Invité sur BFMTV il y a quelques jours, il estimait que l'obligation de télétravail "serait une erreur". "Il faut laisser le dialogue de proximité se faire. Il y a eu beaucoup d'entreprises qui ont signé des accords" sur le télétravail, explique-t-il.

Une position partagée par l'ANDRH, l'association nationale des DRH. "On le dit depuis plusieurs mois, on a l'habitude désormais de gérer cette question et on a bien fait le boulot, on s'est organisé", souligne à BFM Business Benoit Serre, président de l'association.

Surtout, le responsable estime que rendre le télétravail obligatoire ne changerait pas vraiment la donne sanitaire. "Nous sommes aujourd'hui à 20% de salariés en télétravail partiel et on considère qu'on ne peut aller au-delà des 30%".

En réalité, outre les problèmes organisationnels ou les frustrations engendrées (entre ceux qui peuvent télétravailler et ceux qui ne peuvent pas), le patronat tente surtout d'éviter de revivre à nouveau les difficultés du retour au bureau après une période de télétravail forcé.

Un retour qui s'est avéré compliqué à gérer, d'autant plus avec des collaborateurs qui ont décidé de déménager voire de quitter l'entreprise pour se reconvertir ou aller voir si l'herbe n'est pas plus verte ailleurs. Dans un contexte de pénurie de compétences, les entreprises ne peuvent se priver de leurs forces vives. Quant aux autres, ils ont exigé qu'une dose de télétravail soit maintenue, une demande qui a necessité des négociations difficiles que les directions ne veulent pas revivre.

Luttes des classes

Ce statu quo satisfait également les organisations syndicales qui perçoivent le télétravail comme une source d'inégalités voire de nouvelle lutte des classes lorsqu'il est global et obligatoire. Car ceux qui sont à l'usine, les caissières, les conducteurs... n'ont pas le choix: ils doivent aller travailler.

"Les CSE vont se réunir à nouveau pour trouver les solutions les plus adaptées à chaque entreprise", commente Cyril Chabanier, président de la CFTC qui valide donc l'approche au cas par cas. 

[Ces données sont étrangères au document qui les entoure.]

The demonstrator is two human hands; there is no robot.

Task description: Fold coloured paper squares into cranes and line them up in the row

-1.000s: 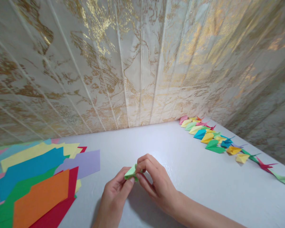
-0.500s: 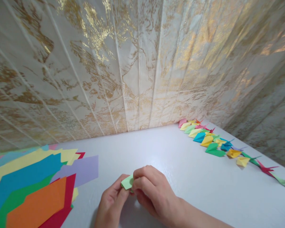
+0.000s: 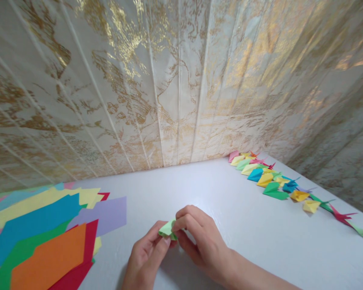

De son côté, Philippe Martinez, patron de la CGT, tient à peu près le même discours: encourager oui, rendre obligatoire, non. "Il faut fortement le recommander, on voit bien que cette version du virus est foudroyante. Il faut faire en fonction des salariés mais encourager le télétravail, oui!", a-t-il dit sur Sud Radio le 29 novembre.

53% des salariés travaillent pour une entreprise qui n’envisage pas de faire évoluer la règle existante

Enfin, comme le souligne Sylvia Di Pasquale du site Cadremploi, ce manque de motivation pour un retour massif au télétravail pourrait s'expliquer par des raisons ethnologiques. Les managers français auraient besoin de contrôler de visu leurs collaborateurs, "un phénomène, qui, selon le chercheur Pascal Dibie, serait typique des pays catholiques et latins, en opposition aux cultures protestantes, où la confiance est plus spontanée. D’où le recours beaucoup plus important au télétravail dans les pays anglo-saxons".

La question est désormais de savoir si les entreprises vont modifier leur approche du télétravail alors que la 5e vague ne cesse de grimper?

Début novembre, toujours selon la Dares, 53% des salariés travaillent pour une entreprise qui n’envisage pas de faire évoluer la règle existante. Mais les lignes ont pu bouger depuis, avec la dégradation rapide de la situation sanitaire. 

"Il est encore trop tôt pour le dire, indique Benoit Serre de l'ANDRH. Pour autant, le protocole plus strict concernant la restauration en entreprise qui complique les organisations incite certaines directions à faire passer le nombre de jours télétravaillés de 2 à 3".

D'un autre côté, l'explosion du nombre de cas contact dans les entreprises complique également la donne. "C'est vrai, il y a de plus en plus de cas de salariés isolés car cas contact ou à cause de classes fermées, on voit bien qu'il se passe quelque chose", nous explique le responsable. Ce qui ne favorise pas la possibilité de mettre en télétravail les salariés qui ne sont pas concernés.